:: HOW TO COMPLETE THIS TASK ::
From the first line below to the last, reproduce the material exactly and leave out the images.
====== COLLECTED MATERIAL ======
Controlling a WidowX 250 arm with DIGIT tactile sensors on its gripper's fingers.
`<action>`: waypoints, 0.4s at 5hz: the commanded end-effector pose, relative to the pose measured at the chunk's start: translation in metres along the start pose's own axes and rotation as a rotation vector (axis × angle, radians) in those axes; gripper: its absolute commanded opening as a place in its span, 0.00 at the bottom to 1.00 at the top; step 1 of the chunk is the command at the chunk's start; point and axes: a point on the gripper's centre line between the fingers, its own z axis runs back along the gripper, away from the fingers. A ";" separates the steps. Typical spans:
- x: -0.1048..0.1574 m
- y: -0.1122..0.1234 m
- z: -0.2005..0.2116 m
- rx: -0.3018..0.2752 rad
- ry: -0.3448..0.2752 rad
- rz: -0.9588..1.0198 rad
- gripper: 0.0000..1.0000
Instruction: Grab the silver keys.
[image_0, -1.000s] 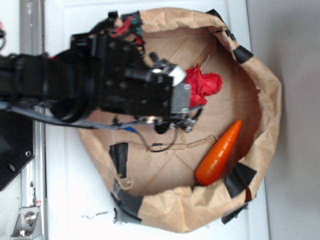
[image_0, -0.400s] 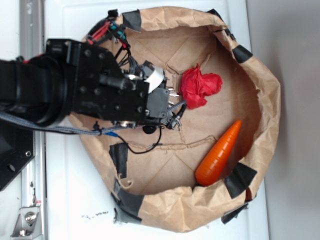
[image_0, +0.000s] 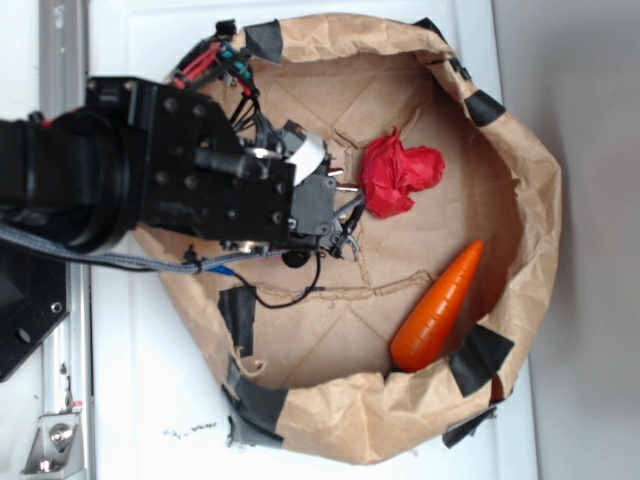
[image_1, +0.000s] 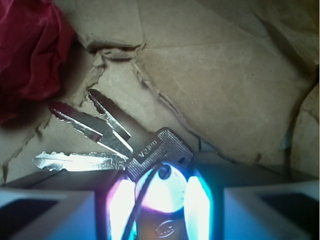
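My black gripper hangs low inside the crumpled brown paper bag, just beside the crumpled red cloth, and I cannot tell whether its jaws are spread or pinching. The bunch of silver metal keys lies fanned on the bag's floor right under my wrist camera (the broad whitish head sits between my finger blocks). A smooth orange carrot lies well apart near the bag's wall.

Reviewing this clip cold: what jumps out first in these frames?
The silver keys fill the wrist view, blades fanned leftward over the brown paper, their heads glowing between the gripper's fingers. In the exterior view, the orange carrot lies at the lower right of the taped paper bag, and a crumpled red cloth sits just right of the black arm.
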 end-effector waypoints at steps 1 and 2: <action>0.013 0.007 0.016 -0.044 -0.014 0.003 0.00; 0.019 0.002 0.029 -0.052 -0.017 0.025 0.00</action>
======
:: ANSWER TO THIS EXERCISE ::
Controlling a WidowX 250 arm with DIGIT tactile sensors on its gripper's fingers.
`<action>`: waypoints, 0.4s at 5hz: the commanded end-effector pose, relative to the pose measured at the chunk's start: translation in metres along the start pose's own axes and rotation as a rotation vector (axis × angle, radians) in those axes; gripper: its absolute commanded opening as a place in its span, 0.00 at the bottom to 1.00 at the top; step 1 of the chunk is the command at the chunk's start; point and axes: a point on the gripper's centre line between the fingers, its own z axis runs back along the gripper, away from the fingers. A ";" separates the steps. Typical spans:
- x: -0.1048..0.1574 m
- y: -0.1122..0.1234 m
- z: -0.2005..0.2116 m
- rx: -0.3018..0.2752 rad
- ry: -0.3448..0.2752 rad
- rz: -0.9588..1.0198 rad
- gripper: 0.0000..1.0000
Instruction: Grab the silver keys.
[image_0, -1.000s] 
[image_0, -0.400s] 
[image_0, +0.000s] 
[image_1, +0.000s] 
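My black gripper hangs low inside the crumpled brown paper bag, just beside the crumpled red cloth, and I cannot tell whether its jaws are spread or pinching. The bunch of silver metal keys lies fanned on the bag's floor right under my wrist camera (the broad whitish head sits between my finger blocks). A smooth orange carrot lies well apart near the bag's wall.

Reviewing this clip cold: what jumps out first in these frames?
The silver keys fill the wrist view, blades fanned leftward over the brown paper, their heads glowing between the gripper's fingers. In the exterior view, the orange carrot lies at the lower right of the taped paper bag, and a crumpled red cloth sits just right of the black arm.
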 end-effector waypoints at steps 1 and 2: <action>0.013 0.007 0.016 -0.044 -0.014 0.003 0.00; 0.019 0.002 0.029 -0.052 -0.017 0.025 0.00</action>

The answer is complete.